Le Corbusier’s Cabanon
The Interior 1:1
Le Corbusier 1952 - Cassina 2006
5th of March – 28th of April 2009
RIBA (Royal Institute of British Architects)

The Royal Institute of British Architects and Cassina present the exhibition Le Corbusier’s Cabanon. The Interior 1:1. Le Corbusier 1952 - Cassina 2006 which will remain open from the 5th of March to the 28th of April 2009, in the Florence Hall of the RIBA.


The exhibition features the reconstruction of the actual interior of the Cabanon that Le Corbusier planned and built in 1952 for his holidays at Cap-Martin. The Cabanon is an apparently unpretentious sea-side hut, comprising a remarkable example of micro-architecture, full of meaning.


Continuing its research into the work of the Maestri of architecture, Cassina has taken care of this project, now presented with the aim of divulging greater knowledge of the values of the architectural interior. Above: La mer, Cabanon entrance drawing, Le Corbusier 1952/56 © Fondation Le Corbusier.

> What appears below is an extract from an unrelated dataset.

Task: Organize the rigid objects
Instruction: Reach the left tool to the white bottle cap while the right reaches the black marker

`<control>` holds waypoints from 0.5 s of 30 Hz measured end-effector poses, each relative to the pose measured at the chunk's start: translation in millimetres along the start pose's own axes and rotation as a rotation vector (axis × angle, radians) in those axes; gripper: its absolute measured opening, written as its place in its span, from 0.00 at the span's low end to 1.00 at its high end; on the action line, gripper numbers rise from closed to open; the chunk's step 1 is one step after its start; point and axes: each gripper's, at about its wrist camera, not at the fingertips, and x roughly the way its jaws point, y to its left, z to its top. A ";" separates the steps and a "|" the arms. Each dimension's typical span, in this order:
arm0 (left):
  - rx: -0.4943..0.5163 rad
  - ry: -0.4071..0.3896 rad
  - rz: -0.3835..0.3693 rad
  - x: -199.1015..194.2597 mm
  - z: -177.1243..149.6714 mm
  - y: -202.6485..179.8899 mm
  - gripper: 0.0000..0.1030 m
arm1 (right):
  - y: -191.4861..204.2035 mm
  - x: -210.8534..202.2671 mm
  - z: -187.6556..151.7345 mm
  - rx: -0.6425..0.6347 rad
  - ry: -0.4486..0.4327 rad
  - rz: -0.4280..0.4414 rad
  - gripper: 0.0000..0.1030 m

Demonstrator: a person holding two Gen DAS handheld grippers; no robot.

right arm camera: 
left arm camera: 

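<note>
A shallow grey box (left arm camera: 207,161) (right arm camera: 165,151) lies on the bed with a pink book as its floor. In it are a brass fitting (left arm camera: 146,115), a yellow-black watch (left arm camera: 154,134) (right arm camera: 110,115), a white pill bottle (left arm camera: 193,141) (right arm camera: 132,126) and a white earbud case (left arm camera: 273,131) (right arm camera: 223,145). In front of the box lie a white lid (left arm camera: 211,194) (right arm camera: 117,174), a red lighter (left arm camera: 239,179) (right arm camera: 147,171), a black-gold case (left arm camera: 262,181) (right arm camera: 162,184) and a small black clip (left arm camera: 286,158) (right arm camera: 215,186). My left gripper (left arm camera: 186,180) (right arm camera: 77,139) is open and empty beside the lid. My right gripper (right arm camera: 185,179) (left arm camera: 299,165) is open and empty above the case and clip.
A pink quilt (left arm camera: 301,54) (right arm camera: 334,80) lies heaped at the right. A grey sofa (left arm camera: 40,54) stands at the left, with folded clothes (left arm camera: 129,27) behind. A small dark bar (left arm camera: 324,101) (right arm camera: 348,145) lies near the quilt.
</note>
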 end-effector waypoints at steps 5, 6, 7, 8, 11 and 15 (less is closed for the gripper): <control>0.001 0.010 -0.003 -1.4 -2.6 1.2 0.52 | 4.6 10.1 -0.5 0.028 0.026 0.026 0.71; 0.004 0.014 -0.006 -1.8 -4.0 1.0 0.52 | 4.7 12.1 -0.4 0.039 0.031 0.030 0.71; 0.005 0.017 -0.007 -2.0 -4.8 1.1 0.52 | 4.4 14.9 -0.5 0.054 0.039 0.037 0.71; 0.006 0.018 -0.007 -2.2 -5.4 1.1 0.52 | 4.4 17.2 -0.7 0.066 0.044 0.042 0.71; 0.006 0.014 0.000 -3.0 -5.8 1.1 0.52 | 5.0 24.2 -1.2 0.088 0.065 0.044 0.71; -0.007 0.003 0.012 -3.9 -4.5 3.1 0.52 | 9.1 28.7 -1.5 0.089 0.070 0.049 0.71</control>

The Cabanon conceals a valuable example of architecture by Le Corbusier, who intended to assign its principal architectural value only to the interior of the construction. Above: South East window shutter drawing, Le Corbusier 1952/56 © Fondation Le Corbusier.


The construction reveals a rich, logical and harmonious composition of meaningful resolutions, notwithstanding the more than modest dimensions. It first and foremost teaches us that the problem of the home implies the study of quality choices rather than astonishing details or show. This first approach is sufficient enough to remember that the primary factor of a building accomplished - grandiloquent or basic as it may be - is whoever inhabits and transfers human fervour in it. Above: South West window shutter drawing, Le Corbusier 1952/56 © Fondation Le Corbusier.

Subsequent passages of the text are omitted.